While looking at a timber sale last week with a fellow forester, we walked past this big northern Pacific rattlesnake. His dog walked within inches in front of the rattlesnake and it buzzed like crazy. The dog didn’t react to the snake at all. That’s probably why the snake didn’t strike the dog. I took the picture and video with my cell phone so it’s not the greatest quality. Be careful if you hear this sound.
Blaze rode with me for years. She loved to go to work and hated to be left at home. When I would go into my office in the morning she would find the highest point on the truck and intently watch the backdoor impatiently. She would wait for me to come out so I could take her to the woods. If she could have driven the truck herself she would have, and I would have been left behind.
She was a tremendous AKC Hunt Test competitor and loved to work. I painted this of her when she was actively running events. She would sit in the yard and stare at me refusing to come in until I would come out and train her. In this watercolor I was trying to capture her intensity and joy of the hunt.
Pacific fisher in pen and ink. Mary and I had a chance meeting with a pair of fishers. That’s when I took the photo that this picture was based on. We watched this fisher as it climbed up and down a Douglas-fir tree while it was hunting.
The Pacific fisher is a large member of the weasel family that makes its home on our California timberland.
This was a different Pacific fisher that unknowingly visited us. Observing wildlife from a hidden hunting blind is a great way to watch animals in their natural state.
The fisher investigates our wildlife camera. Come on little fella just a bit farther. Darn, we didn’t get his picture on the wildlife camera.
The company I work for, Sierra Pacific Industries, has been involved in a fisher relocation project for a number of years. Our partners in the project include US Fish and Wildlife Service, the California Department of Fish and Wildlife, and researchers from North Carolina State University. The purpose is to re-establish fisher into parts of the Sierra Nevada Mountains that used to be their historic range. The project has been highly successful. You can read more about the project here at the Fish and Wildlife Service website.
“Dreaming of the Night”, pen and ink of Kowanni the great horned owl.

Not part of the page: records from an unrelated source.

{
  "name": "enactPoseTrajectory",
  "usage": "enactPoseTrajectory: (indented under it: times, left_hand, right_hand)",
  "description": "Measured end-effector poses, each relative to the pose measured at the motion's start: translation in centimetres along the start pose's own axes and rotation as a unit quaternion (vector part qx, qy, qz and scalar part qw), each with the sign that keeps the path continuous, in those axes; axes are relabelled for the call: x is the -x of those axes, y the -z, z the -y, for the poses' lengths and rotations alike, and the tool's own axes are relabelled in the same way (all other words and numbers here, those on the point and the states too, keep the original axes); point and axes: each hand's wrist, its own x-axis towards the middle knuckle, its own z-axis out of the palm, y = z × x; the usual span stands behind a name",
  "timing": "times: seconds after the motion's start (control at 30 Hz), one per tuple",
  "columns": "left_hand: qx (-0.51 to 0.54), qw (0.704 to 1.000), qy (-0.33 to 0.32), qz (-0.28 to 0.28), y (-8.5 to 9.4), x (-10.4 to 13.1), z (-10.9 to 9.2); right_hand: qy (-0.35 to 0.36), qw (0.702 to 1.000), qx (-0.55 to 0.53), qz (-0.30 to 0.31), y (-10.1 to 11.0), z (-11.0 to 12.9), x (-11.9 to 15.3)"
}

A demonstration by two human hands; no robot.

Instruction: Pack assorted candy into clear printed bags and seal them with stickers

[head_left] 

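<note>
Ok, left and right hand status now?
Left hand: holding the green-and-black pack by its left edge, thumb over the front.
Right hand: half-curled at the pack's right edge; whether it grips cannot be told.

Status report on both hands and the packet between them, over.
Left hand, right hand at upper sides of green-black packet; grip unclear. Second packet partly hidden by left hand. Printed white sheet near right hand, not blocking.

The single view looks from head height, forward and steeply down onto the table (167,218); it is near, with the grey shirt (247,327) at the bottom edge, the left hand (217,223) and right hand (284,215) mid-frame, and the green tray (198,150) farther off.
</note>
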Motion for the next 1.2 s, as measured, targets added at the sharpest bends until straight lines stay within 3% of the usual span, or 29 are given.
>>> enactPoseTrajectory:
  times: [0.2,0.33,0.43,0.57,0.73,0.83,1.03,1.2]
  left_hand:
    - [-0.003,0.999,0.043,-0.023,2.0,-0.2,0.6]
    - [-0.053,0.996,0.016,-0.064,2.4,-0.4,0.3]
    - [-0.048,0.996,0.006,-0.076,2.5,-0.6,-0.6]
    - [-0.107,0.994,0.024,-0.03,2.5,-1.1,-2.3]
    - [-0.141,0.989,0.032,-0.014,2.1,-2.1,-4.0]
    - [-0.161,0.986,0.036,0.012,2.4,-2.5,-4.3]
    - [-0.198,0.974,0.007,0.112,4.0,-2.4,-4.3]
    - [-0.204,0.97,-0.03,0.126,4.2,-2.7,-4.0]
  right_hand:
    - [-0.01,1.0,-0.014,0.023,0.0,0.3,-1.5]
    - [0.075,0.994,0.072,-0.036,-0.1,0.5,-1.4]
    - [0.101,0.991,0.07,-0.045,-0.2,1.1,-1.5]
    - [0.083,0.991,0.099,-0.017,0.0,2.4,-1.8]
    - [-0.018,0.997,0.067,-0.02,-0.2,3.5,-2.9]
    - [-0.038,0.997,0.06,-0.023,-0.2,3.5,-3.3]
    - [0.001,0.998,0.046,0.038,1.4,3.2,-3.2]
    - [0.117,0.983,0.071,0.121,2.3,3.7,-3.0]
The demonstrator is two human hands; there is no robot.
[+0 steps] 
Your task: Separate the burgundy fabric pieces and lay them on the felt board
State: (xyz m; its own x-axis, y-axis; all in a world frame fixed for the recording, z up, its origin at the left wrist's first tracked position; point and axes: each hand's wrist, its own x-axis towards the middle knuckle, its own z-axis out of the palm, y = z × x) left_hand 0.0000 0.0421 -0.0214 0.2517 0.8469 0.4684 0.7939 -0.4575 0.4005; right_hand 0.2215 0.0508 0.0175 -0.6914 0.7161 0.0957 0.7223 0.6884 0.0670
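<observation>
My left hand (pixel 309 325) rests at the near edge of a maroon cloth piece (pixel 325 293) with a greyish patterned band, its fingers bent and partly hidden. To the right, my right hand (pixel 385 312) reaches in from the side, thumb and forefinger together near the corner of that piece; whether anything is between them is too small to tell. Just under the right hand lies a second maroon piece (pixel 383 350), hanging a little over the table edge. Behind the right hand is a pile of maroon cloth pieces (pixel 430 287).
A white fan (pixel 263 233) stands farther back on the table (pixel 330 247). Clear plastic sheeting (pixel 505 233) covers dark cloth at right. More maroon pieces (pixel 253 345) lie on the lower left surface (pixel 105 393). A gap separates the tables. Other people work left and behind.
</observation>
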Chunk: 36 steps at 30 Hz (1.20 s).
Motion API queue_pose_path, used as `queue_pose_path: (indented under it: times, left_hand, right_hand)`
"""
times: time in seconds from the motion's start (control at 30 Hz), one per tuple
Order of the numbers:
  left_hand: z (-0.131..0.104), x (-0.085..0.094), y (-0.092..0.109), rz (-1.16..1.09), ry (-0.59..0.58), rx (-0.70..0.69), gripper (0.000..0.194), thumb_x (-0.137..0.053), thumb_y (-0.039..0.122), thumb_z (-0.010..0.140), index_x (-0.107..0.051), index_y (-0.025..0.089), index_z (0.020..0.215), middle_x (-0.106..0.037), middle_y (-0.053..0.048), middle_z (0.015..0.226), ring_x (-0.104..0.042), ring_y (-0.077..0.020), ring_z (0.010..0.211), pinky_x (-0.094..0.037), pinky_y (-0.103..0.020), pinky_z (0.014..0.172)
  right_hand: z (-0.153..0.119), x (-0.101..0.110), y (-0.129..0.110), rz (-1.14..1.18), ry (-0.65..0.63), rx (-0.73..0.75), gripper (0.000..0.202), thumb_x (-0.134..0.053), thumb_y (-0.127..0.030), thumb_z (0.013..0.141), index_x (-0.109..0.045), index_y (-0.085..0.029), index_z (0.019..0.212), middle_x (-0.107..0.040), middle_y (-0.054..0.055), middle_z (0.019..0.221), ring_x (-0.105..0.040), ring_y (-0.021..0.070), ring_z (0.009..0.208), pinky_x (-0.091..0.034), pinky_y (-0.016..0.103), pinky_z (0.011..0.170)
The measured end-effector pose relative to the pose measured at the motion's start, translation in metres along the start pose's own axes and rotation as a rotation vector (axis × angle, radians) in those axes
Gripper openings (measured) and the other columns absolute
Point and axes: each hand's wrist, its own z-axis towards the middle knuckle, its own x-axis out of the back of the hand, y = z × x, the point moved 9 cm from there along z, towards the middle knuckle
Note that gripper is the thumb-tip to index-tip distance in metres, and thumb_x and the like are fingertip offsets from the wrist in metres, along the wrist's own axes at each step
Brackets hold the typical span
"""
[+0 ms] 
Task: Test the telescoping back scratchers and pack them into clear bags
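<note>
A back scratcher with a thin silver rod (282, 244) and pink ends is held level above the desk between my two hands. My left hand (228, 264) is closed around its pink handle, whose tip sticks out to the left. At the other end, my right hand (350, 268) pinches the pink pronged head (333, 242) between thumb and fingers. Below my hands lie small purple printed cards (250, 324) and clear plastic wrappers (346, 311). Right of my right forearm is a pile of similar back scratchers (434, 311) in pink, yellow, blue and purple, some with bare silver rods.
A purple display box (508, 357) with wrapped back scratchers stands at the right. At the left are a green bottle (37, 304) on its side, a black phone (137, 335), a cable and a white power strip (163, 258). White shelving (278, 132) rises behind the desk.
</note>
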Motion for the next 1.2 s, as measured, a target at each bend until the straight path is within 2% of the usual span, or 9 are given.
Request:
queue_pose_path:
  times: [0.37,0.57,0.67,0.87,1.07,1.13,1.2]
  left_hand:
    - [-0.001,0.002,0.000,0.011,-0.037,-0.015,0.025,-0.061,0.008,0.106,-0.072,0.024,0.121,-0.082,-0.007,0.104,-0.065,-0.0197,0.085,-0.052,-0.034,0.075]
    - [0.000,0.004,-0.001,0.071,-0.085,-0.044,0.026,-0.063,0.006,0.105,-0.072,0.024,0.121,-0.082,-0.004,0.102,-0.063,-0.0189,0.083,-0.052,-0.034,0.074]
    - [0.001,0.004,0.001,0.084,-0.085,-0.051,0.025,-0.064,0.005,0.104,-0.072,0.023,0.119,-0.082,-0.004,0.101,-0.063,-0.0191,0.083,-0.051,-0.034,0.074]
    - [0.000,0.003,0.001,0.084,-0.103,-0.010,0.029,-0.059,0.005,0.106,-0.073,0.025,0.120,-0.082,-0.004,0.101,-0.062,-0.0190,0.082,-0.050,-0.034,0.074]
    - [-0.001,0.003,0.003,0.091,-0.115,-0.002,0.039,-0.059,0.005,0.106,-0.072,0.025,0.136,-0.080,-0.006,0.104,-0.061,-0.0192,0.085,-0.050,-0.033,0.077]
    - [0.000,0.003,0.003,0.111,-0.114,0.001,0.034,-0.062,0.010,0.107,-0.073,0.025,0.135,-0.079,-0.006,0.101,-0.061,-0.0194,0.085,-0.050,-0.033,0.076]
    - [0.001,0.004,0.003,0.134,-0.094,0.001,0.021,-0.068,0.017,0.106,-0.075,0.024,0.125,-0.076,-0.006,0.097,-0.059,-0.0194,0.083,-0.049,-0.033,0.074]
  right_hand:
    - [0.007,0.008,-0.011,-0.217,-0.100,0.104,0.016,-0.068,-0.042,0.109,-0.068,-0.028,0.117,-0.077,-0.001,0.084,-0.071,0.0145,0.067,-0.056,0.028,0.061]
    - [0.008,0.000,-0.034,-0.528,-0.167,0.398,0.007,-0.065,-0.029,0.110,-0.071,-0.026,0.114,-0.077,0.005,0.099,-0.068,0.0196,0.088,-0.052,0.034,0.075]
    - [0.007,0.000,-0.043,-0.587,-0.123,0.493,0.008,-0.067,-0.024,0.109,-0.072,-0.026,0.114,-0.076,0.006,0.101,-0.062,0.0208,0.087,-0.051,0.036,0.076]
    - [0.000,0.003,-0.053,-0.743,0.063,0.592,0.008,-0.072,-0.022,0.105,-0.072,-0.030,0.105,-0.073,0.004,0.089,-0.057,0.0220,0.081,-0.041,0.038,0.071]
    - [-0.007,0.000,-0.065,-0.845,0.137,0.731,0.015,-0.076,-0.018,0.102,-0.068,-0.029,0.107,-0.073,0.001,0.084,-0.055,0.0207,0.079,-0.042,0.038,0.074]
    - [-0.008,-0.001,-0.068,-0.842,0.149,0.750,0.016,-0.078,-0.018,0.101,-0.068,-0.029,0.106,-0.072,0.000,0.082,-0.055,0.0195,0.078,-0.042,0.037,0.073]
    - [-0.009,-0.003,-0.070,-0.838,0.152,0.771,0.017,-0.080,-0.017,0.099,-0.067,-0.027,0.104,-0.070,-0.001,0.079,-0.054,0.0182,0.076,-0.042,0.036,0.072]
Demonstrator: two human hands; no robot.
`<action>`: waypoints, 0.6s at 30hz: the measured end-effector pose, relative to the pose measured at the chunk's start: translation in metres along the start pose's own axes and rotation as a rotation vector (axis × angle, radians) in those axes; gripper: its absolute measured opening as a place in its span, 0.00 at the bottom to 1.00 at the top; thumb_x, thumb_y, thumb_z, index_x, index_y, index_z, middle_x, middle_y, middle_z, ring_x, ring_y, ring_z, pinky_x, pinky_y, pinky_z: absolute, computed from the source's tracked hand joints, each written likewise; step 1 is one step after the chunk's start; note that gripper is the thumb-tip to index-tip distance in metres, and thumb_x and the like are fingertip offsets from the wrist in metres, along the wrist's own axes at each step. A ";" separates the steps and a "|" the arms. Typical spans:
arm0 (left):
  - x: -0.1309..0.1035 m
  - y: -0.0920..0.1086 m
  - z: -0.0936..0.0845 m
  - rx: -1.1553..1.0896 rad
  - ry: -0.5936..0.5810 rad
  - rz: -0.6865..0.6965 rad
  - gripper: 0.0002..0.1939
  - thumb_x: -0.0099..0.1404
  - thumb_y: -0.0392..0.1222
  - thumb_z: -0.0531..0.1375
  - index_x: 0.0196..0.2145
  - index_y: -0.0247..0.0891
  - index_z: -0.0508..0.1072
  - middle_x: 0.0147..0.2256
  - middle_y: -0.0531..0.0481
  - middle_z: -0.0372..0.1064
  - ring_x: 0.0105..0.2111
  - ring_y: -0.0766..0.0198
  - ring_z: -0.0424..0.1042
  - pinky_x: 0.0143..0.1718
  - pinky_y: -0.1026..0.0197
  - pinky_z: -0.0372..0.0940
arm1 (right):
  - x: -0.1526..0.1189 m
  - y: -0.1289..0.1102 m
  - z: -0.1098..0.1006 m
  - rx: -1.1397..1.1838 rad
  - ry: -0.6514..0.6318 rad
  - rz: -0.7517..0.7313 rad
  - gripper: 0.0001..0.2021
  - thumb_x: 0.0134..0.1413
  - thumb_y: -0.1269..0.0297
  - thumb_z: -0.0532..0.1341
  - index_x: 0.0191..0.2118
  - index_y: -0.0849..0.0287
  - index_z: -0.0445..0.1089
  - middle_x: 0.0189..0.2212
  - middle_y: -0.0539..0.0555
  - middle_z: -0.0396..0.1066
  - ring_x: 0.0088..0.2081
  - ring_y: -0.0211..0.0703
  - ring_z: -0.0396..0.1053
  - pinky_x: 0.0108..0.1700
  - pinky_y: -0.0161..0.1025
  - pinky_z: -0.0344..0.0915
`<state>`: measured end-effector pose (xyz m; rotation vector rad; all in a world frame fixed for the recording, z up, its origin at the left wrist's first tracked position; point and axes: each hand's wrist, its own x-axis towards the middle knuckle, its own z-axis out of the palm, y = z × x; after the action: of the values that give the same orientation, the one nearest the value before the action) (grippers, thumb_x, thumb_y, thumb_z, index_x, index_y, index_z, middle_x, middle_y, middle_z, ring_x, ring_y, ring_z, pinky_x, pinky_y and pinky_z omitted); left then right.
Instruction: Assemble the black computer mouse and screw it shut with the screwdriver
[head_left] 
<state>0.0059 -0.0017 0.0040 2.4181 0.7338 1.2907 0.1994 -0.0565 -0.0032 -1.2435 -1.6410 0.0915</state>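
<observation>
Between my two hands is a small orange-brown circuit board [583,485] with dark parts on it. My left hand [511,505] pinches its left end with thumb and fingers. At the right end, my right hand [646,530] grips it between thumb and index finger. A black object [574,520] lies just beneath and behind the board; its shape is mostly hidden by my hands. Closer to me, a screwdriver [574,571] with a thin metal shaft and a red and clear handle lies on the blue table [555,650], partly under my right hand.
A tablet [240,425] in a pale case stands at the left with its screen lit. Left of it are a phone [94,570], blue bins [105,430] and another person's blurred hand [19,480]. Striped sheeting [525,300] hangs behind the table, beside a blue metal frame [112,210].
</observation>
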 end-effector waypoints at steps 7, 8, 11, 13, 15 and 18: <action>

Kowanni, as it turns out is female. She’s about twenty-one years old according to her handler Hollianne. She came to Shasta Wildlife Rescue and Rehabilitation after suffering a permanent wing injury from being electrocuted on a utility pole. She’s been with Hollianne for about two years as she has outlived her original handler. Not only is she an animal ambassador she’s also a foster-mother. When SWRR get great horned owl chicks brought in they are placed with Kowanni and an old male owl named Captain to be raised. Less human contact with the youngsters make them easier to return to the wild. Many of the rescued animals live at home with their handlers for the rest of their lives if they are unable to return to the wild. It’s a beautiful ministry they do for their animal charges.
Kowanni and Hollianne.
Hollianne was kind enough to let me get my picture taken with Kowanni.
Here an update for Kowanni the great horned owl. I’m planning to finish tonight!
I’ve added my previous progression pictures and the original photo of Kowanni for fun. Although, they aren’t very illustrative of my process other than I draw when I can. By the way, don’t you think Bliss is a great photo prop. She kind of doesn’t really like it. This is the look I get just before she gets up and leaves.
Inking the night!
I thought maybe a woody update would be cool, not sure it’s working. Bliss just wasn’t into it.
Jury duty sketching.
This is the real Kowanni. In case you missed my last post, he’s a resident of Shasta Wildlife Rescue and Rehabilitation. Actually I’m not sure if Kowanni is a him or her. Sadly, he’s not capable of hunting so will never be released. I want to portray Kowanni as he is meant to be.
This weekend is the Shasta Wildlife Rescue and Rehabilitation Open House. Mary and I will be attending for Red Tail Publishing. We sell children’s books and art prints. This year I decide to do a special art print of a special owl. Here’s a work in progress of Kowanni the great horned owl. It’s the same picture I was working on at jury duty.
Kowanni is a resident at SWRR because he can’t be returned to the wild due to the nature of his injury which left him unable to hunt. I took a photo of him last year at the event in his capacity of animal ambassador.